▶ _Task_: The listing is to be returned word for word, without its images.

▶ _Provided data_:
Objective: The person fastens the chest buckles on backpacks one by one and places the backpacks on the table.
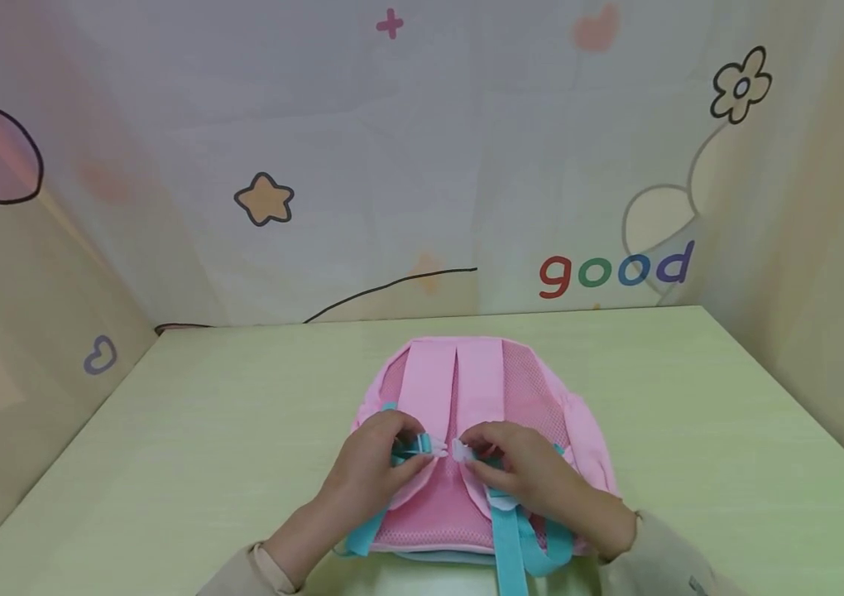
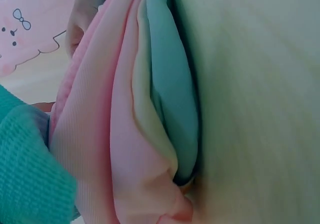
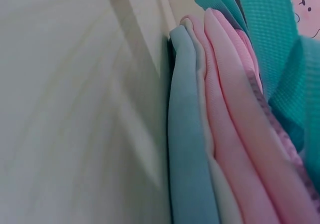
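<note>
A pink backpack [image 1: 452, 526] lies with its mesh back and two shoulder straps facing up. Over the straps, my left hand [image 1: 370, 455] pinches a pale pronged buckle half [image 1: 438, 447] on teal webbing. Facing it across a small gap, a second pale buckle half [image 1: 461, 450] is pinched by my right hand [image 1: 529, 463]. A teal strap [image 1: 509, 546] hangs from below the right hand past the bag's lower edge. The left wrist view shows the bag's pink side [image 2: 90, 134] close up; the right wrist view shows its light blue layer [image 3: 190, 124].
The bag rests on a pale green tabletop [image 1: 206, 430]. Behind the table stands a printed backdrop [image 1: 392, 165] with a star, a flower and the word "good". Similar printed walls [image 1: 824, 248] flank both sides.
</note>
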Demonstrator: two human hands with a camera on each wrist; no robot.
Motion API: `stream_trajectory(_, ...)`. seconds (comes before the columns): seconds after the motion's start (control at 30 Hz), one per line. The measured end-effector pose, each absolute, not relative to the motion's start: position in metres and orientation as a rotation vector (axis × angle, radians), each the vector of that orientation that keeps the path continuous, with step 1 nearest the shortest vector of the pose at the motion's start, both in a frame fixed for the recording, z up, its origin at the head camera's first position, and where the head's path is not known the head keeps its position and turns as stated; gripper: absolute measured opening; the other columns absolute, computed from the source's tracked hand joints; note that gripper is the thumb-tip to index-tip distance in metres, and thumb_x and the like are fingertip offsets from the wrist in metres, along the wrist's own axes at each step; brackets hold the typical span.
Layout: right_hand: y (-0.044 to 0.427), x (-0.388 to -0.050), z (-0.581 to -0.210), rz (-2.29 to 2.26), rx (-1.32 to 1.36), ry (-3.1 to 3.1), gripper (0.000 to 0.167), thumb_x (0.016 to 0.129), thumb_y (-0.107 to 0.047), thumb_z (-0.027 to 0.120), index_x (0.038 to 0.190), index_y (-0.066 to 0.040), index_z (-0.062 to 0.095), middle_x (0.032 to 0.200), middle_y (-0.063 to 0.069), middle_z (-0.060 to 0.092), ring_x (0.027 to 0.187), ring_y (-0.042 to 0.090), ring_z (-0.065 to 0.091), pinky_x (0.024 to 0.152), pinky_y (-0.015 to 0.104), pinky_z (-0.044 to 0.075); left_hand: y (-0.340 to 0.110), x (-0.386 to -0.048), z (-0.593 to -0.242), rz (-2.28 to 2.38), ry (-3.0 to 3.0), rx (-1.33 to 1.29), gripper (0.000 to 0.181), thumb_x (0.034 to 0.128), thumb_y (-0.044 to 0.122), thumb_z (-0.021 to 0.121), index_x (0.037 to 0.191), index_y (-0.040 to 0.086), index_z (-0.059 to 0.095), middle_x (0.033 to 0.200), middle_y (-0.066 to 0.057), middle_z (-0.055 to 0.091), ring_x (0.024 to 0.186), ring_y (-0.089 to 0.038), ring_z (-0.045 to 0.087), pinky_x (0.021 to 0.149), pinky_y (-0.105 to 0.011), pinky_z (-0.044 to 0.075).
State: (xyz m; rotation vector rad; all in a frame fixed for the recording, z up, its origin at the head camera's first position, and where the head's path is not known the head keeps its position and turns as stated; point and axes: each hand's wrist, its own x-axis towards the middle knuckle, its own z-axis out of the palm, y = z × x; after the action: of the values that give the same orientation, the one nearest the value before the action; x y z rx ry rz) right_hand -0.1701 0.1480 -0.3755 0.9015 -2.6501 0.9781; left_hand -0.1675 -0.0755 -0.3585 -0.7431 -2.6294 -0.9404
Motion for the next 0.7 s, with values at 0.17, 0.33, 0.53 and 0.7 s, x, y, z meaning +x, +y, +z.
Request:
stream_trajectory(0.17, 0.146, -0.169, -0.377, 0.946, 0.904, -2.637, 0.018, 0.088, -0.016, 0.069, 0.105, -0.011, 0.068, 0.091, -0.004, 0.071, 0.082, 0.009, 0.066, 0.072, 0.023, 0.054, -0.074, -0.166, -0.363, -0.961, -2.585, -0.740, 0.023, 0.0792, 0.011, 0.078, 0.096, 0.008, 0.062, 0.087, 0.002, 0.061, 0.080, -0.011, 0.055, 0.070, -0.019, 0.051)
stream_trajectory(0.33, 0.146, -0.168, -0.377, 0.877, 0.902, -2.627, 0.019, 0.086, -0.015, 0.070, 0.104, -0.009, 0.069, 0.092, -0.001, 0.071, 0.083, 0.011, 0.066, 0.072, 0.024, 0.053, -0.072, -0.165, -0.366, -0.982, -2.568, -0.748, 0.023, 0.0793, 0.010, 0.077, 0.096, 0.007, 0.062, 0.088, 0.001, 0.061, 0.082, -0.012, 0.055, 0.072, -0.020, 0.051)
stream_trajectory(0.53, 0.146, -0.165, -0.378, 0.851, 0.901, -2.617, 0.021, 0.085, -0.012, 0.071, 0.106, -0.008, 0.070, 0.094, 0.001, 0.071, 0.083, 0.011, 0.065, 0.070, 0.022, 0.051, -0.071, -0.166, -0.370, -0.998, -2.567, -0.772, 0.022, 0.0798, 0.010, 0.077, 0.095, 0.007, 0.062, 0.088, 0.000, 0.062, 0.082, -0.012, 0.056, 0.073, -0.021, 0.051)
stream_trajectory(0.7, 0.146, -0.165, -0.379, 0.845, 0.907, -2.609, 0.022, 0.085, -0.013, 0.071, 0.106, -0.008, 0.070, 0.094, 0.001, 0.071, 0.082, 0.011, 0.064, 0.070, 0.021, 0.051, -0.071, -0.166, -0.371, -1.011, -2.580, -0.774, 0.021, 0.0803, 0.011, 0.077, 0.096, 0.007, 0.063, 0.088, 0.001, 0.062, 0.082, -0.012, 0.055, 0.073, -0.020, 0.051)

▶ _Answer box_:
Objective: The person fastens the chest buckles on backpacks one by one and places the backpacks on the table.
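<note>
A pink backpack [image 1: 452, 526] lies with its mesh back and two shoulder straps facing up. Over the straps, my left hand [image 1: 370, 455] pinches a pale pronged buckle half [image 1: 438, 447] on teal webbing. Facing it across a small gap, a second pale buckle half [image 1: 461, 450] is pinched by my right hand [image 1: 529, 463]. A teal strap [image 1: 509, 546] hangs from below the right hand past the bag's lower edge. The left wrist view shows the bag's pink side [image 2: 90, 134] close up; the right wrist view shows its light blue layer [image 3: 190, 124].
The bag rests on a pale green tabletop [image 1: 206, 430]. Behind the table stands a printed backdrop [image 1: 392, 165] with a star, a flower and the word "good". Similar printed walls [image 1: 824, 248] flank both sides.
</note>
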Demonstrator: two human hands with a camera on each wrist; no robot.
Motion API: `stream_trajectory(_, ...)`. seconds (comes before the columns): seconds after the motion's start (control at 30 Hz), one per line. The measured end-effector pose, each absolute, not relative to the motion's start: position in metres and orientation as a rotation vector (axis × angle, radians), each the vector of that orientation that keeps the path continuous, with step 1 nearest the shortest vector of the pose at the motion's start, both in a frame fixed for the recording, z up, its origin at the head camera's first position, and where the head's path is not known the head keeps its position and turns as stated; gripper: absolute measured opening; the other columns absolute, computed from the source's tracked hand joints; note that gripper is the thumb-tip to index-tip distance in metres, and thumb_x and the like are fingertip offsets from the wrist in metres, along the wrist's own axes at each step; brackets hold the typical span.
Layout: right_hand: y (-0.044 to 0.427), x (-0.388 to -0.050), z (-0.581 to -0.210), rz (-2.29 to 2.26), rx (-1.32 to 1.36), ry (-3.1 to 3.1), gripper (0.000 to 0.167), thumb_x (0.016 to 0.129), thumb_y (-0.107 to 0.047), thumb_z (-0.027 to 0.120), index_x (0.038 to 0.190), index_y (-0.066 to 0.040), index_z (-0.062 to 0.095), middle_x (0.032 to 0.200), middle_y (-0.063 to 0.069), middle_z (-0.060 to 0.092), ring_x (0.027 to 0.187), ring_y (-0.042 to 0.090), ring_z (-0.065 to 0.091), pinky_x (0.024 to 0.152), pinky_y (-0.015 to 0.104), pinky_z (-0.044 to 0.075); left_hand: y (-0.340 to 0.110), x (-0.386 to -0.048), z (-0.593 to -0.242), rz (-2.28 to 2.38), ry (-3.0 to 3.0), rx (-1.33 to 1.29), gripper (0.000 to 0.181), thumb_x (0.034 to 0.128), thumb_y (-0.044 to 0.122), thumb_z (-0.021 to 0.121), index_x (0.037 to 0.191), index_y (-0.040 to 0.086), index_z (-0.059 to 0.095), middle_x (0.033 to 0.200), middle_y (-0.066 to 0.057), middle_z (-0.055 to 0.091), ring_x (0.024 to 0.186), ring_y (-0.089 to 0.038), ring_z (-0.045 to 0.087), pinky_x (0.021 to 0.149), pinky_y (-0.105 to 0.011), pinky_z (-0.044 to 0.075).
State: (xyz m; rotation vector rad; all in a frame fixed for the recording, z up, its origin at the head camera's first position, and where the head's path is not known the head keeps its position and turns as stated; point and axes: each hand's wrist, its own x-axis towards the middle knuckle, its own z-axis out of the palm, y = z × x; after the action: of the values that give the same orientation, the one nearest the value before the action; x y z rx ry rz) right_hand -0.1701 0.1480 -0.3755 0.9015 -2.6501 0.9781; left_hand -0.1675 -0.0755 -0.3585 -0.7431 -2.6294 -0.9404
Motion for the next 0.7 s, with values at 0.17, 0.33, 0.53 and 0.7 s, x, y, z meaning +x, +y, +z.
Request:
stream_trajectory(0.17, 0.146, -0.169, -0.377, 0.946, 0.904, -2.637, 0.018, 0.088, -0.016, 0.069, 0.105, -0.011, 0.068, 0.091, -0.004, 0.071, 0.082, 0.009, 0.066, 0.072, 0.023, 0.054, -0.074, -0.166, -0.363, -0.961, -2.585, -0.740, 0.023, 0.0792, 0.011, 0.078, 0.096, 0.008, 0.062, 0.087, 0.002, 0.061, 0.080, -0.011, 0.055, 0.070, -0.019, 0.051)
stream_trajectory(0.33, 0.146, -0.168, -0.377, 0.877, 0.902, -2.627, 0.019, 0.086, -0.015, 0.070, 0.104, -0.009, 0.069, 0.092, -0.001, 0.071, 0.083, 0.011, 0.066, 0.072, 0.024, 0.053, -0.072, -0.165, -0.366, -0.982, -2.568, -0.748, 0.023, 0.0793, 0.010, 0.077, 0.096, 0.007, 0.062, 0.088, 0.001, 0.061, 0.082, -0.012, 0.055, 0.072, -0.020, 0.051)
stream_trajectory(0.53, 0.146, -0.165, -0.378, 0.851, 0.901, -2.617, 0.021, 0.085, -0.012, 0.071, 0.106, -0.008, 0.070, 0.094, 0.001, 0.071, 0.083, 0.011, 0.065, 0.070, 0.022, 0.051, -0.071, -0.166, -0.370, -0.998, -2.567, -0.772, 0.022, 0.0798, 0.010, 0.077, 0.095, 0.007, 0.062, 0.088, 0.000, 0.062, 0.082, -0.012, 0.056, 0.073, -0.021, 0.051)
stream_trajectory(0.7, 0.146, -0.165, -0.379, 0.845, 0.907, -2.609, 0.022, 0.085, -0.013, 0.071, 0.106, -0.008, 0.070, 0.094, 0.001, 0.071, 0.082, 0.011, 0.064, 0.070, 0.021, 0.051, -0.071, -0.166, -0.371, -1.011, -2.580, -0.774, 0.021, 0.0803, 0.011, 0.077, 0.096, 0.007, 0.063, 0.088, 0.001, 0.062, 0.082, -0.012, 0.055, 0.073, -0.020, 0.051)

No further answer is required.